Die Porzellanpuppe
Von Jannis Kounatidis
Sie fiel nicht auf, man hätte sie auch übersehen können. Er saß seiner Freundin die ganze Zeit schon gegenüber. Er saß nur da und hörte ihr zu. Plötzlich sah er sie, diese Frau. Sie saß ganz alleine dort und schaute apathisch und traurig in ihr Glas. Dann und wann rührte sie ihren Martini um, ohne zu ihrem Beobachter hinüberzuschauen. Ihr scharlachroter Lippenstiftmund nippte ab und zu an dem Glas.
Und wieder begann seine Freundin von Leuten zu erzählen, die bald heiraten wollten, doch seine Blicke lösten sich nicht von der Frau, die nur auf ihr Glas starrte. Nur wenn alle paar Minuten die Tür aufsprang und das Glöckchen läutete, wie ein sanfter Alarm, der ihr sagte, dass jemand eintrete, dann wagte sie aufzublicken, hoffnungsvoll, aber auch angewidert, zur Tür zu schauen, nur um dann wieder ihren Kopf zu senken und wieder auf das Glas zu starren, das ihr verriet, dass sie schon alles getrunken hatte.
Seine Freundin redete, doch er musste immer wieder zu dieser Frau hinüberschauen.
Sie schaute auf die Uhr. Wenn die Zeit, die Minuten, die Sekunden des Wartens sich unendlich zogen, schaute sie auf die Uhr, um festzustellen, dass sie schon zu lange wartete.
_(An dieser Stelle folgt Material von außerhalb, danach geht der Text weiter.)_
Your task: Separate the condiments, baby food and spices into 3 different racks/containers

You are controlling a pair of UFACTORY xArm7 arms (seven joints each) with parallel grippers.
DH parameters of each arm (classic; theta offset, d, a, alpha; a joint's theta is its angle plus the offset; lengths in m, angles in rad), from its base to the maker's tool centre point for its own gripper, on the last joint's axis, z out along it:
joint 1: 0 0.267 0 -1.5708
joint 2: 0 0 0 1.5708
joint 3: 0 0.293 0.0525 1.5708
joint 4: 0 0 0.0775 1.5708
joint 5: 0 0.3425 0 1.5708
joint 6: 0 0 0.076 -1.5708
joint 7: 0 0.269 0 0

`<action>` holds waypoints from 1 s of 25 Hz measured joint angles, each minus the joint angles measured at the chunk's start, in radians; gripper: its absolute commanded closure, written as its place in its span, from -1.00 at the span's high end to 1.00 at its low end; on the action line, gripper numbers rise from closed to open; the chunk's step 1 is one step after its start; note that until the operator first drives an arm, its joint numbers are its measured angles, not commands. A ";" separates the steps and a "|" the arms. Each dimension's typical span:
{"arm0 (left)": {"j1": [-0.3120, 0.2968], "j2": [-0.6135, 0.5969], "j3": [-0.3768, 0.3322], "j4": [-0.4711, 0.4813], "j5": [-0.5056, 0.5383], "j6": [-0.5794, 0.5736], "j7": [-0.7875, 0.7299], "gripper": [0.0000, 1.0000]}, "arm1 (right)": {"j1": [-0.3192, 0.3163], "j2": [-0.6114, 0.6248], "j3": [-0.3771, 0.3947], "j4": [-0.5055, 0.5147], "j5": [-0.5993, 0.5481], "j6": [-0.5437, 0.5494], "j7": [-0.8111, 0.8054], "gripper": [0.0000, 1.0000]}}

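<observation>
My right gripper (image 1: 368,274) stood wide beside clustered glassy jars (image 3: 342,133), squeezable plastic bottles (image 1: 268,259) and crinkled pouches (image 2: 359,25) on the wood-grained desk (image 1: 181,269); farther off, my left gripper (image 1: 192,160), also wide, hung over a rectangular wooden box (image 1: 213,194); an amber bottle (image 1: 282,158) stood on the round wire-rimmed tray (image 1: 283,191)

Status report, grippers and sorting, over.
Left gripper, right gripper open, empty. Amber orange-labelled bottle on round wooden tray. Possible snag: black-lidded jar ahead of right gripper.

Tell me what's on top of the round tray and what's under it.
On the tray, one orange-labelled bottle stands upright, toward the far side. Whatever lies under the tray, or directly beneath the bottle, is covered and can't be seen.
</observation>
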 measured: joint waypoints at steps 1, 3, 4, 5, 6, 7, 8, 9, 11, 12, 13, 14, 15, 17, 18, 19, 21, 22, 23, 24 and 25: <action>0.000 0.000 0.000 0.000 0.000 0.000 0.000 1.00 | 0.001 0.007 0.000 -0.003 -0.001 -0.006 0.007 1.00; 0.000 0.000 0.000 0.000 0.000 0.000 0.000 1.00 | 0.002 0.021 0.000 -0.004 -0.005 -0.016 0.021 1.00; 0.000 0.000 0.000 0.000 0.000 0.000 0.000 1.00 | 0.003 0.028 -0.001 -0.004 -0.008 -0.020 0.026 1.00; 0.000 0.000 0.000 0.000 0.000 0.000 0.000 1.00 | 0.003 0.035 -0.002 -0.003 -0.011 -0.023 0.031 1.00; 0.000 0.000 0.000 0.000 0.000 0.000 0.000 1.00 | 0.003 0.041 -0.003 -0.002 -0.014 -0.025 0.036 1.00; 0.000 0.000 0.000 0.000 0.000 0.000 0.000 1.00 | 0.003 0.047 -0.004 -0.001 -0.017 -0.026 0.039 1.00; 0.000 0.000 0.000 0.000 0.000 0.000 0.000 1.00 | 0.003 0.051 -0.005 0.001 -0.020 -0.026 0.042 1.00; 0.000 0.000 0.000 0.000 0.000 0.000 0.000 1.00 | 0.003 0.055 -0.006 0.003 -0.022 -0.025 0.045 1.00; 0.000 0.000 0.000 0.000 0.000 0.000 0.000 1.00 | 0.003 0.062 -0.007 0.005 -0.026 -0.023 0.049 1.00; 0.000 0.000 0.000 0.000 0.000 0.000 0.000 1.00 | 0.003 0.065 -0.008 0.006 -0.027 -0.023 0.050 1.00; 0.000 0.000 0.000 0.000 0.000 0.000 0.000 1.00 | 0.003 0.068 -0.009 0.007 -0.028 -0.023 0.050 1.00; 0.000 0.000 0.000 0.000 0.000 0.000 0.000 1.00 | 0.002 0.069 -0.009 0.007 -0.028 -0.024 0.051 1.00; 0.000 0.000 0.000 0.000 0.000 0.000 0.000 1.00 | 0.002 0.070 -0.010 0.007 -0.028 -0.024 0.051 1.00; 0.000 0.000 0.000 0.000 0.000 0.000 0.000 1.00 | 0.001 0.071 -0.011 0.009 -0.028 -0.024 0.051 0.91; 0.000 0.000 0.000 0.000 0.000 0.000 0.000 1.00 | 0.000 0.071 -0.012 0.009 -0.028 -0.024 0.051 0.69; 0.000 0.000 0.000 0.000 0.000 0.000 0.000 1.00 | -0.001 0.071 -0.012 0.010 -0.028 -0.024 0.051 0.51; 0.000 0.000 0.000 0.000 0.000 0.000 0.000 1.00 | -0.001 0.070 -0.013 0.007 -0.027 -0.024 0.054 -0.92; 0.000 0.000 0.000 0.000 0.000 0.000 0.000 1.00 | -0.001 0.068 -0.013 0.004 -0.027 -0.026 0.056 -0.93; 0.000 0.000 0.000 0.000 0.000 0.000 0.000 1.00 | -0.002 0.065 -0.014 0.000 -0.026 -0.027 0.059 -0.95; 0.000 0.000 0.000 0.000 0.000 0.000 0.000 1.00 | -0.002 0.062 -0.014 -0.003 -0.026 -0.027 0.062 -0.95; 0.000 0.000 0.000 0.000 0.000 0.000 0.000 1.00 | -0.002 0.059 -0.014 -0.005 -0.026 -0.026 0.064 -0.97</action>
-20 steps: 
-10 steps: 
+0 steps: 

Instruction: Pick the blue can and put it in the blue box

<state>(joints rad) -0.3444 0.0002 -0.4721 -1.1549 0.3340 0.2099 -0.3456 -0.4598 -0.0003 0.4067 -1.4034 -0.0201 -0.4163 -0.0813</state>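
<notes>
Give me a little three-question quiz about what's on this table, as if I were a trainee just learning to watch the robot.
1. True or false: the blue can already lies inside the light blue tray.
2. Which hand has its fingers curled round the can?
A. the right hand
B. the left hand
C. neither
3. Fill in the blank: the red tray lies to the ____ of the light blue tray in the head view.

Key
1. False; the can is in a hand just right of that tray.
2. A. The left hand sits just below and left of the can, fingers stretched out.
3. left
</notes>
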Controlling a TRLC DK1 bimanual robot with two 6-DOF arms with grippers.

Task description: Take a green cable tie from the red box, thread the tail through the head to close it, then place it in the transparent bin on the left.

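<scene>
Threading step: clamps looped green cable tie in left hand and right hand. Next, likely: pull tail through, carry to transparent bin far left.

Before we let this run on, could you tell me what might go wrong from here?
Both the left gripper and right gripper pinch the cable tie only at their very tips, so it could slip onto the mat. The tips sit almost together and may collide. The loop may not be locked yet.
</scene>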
Sie bestellte sich noch einen Martini.
Freunde, Eheleute, Bekannte, alle waren zusammen hier, nur die Frau blieb an ihrem Tisch allein und schaute in ihr Glas, als ob dort ihre Zukunft stünde und ihr nichts Gutes verheiße. Ihre Augen waren glasig und traurig, kaum zu unterscheiden von dem Martini im Glas vor ihr, und der rote Lippenstift. Sie hatte Ähnlichkeit mit einer Porzellanpuppe. Man musste sie einfach um ihre Schönheit bewundern. Ihr feines Gesicht war blass geschminkt und passte zu den glasigen Augen, ihre Wangen hatte sie mit Rouge abgedeckt,
aber egal wie hübsch sie geschminkt war, hinter der Fassade der bemitleidenswerten Schönheit, schien eine aus Porzellan angefertigte, zerbrechliche Seele zu stecken. Sie tat ihm Leid.
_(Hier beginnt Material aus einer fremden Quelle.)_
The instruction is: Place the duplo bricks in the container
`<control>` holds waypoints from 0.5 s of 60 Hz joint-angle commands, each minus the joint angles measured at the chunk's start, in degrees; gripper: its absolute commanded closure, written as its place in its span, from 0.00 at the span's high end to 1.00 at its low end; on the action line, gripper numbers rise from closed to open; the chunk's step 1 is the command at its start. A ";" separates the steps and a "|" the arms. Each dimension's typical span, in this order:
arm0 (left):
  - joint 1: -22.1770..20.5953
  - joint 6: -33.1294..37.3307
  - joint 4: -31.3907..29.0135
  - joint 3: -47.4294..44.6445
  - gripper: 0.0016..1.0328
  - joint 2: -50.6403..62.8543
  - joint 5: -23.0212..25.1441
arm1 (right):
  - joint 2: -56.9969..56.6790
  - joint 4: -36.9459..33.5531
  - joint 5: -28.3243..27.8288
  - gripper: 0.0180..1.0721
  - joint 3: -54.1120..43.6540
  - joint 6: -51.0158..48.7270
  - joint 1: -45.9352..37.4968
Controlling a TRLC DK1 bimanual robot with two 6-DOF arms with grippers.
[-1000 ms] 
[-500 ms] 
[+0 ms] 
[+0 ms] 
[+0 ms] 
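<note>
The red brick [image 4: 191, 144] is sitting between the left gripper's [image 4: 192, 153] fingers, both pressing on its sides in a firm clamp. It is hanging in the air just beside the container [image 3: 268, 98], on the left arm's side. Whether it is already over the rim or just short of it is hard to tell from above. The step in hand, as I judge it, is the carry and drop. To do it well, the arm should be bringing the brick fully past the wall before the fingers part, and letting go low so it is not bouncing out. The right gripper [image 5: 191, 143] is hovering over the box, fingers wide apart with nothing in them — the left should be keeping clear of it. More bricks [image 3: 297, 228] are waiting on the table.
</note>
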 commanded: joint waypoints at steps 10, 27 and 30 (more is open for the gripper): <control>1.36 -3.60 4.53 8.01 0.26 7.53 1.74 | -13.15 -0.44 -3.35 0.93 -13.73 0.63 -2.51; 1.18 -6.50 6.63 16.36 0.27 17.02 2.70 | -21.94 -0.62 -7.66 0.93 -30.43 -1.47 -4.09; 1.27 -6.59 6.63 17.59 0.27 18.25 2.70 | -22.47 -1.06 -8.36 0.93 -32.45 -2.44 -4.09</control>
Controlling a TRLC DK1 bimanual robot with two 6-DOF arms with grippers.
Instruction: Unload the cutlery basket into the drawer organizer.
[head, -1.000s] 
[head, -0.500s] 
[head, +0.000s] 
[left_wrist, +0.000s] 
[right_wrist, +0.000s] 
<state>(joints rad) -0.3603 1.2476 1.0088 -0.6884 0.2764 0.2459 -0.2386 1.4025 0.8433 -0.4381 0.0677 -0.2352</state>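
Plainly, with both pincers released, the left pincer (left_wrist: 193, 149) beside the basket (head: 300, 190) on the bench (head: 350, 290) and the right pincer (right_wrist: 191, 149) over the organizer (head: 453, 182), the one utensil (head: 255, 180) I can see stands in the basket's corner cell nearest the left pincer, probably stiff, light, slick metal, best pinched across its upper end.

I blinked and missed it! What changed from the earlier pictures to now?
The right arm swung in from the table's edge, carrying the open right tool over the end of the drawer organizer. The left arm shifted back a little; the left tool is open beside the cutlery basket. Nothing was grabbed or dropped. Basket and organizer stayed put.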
Und dann zündete sie sich ihre Zigarette an. Ihr Aschenbecher war schon voll, auch wenn es keiner gemerkt hatte, nicht einmal er. Sie zog an ihrer Zigarette, doch ihr Blick war immer noch auf den Martini gerichtet, dann wieder zur Tür, denn es hatte das Glöckchen geläutet und ein älterer Mann war eingetreten, der sich im Café umschaute, die Frau erblickte, und auf sie zuging, mit einem merkwürdigem Lächeln im Gesicht. Auch die Frau erzwang sich ein Lächeln. Er setzte sich zu ihr, einen Kuss auf die Wange gebend,
sich umschauend, dem Kellner winkend, und flüsterte ihr etwas ins Ohr. Der Kellner kam und der Mann bezahlte ihr die Martinis, und als der Kellner ging, schien es, als ob er der Frau einige Geldscheine auf den Tisch legte, worauf die Frau sie einsteckte und die Zigarette ausdrückte. Sie standen auf, die Frau zog ihren Mantel an, blickte kurz zu ihm, der sie die ganze Zeit beobachtete, hinüber - und nun sahen ihm die glasigen Perlaugen der Porzellanpuppenfrau ins Gesicht -. Der fremde Mann, seine Arme um ihre
Hüften gelegt, und sie, in ihren hohen Stöckelschuhen von ihm geleitet, verließen das Café.
Er bestellte sich einen Martini und hörte wieder seiner Freundin zu.